> What the exercise asks
Would you count the lines below that contain the string "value" and reply with that number only?

> Information shown

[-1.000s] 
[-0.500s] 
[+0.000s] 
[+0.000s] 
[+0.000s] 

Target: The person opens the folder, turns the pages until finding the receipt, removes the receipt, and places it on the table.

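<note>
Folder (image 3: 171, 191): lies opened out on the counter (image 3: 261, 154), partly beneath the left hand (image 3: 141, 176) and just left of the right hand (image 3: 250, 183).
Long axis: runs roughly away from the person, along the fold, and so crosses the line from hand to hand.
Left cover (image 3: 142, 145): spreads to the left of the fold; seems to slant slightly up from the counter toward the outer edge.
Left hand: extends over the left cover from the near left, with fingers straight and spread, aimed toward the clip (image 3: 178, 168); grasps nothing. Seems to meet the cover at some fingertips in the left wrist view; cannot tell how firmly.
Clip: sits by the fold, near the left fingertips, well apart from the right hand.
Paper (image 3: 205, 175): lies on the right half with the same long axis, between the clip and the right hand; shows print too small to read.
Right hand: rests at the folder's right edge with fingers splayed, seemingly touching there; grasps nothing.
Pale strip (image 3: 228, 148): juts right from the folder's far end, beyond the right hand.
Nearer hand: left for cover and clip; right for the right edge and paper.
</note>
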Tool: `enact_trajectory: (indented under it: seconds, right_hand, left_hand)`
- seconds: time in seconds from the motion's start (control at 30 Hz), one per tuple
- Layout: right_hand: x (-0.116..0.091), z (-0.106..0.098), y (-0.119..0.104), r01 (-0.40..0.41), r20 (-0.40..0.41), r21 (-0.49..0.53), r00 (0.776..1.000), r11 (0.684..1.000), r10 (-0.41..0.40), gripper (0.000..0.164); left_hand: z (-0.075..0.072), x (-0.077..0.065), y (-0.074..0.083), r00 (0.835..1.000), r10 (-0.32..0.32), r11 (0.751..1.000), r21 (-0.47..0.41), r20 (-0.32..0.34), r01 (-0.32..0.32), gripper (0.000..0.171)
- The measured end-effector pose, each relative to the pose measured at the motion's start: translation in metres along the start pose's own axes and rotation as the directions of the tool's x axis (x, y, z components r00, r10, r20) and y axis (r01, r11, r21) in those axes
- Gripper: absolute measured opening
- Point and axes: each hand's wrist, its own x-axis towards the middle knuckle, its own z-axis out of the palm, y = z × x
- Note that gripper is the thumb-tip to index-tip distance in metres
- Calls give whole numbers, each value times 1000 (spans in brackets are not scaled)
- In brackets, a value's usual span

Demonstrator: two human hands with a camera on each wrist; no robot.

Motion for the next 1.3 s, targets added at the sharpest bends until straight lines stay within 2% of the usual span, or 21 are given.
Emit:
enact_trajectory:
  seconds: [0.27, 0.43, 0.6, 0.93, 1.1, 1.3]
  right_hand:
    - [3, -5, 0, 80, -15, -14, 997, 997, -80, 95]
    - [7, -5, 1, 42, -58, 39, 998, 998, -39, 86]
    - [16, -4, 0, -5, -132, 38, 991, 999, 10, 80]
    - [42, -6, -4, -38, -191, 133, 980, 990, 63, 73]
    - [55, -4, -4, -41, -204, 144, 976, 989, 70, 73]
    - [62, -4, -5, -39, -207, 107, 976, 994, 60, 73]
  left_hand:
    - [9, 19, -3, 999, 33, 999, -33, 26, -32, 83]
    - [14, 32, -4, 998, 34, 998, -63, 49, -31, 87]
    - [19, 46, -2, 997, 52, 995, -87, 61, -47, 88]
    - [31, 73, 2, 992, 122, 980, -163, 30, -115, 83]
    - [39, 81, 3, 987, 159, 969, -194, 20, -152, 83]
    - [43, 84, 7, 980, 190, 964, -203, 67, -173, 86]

> Result below
2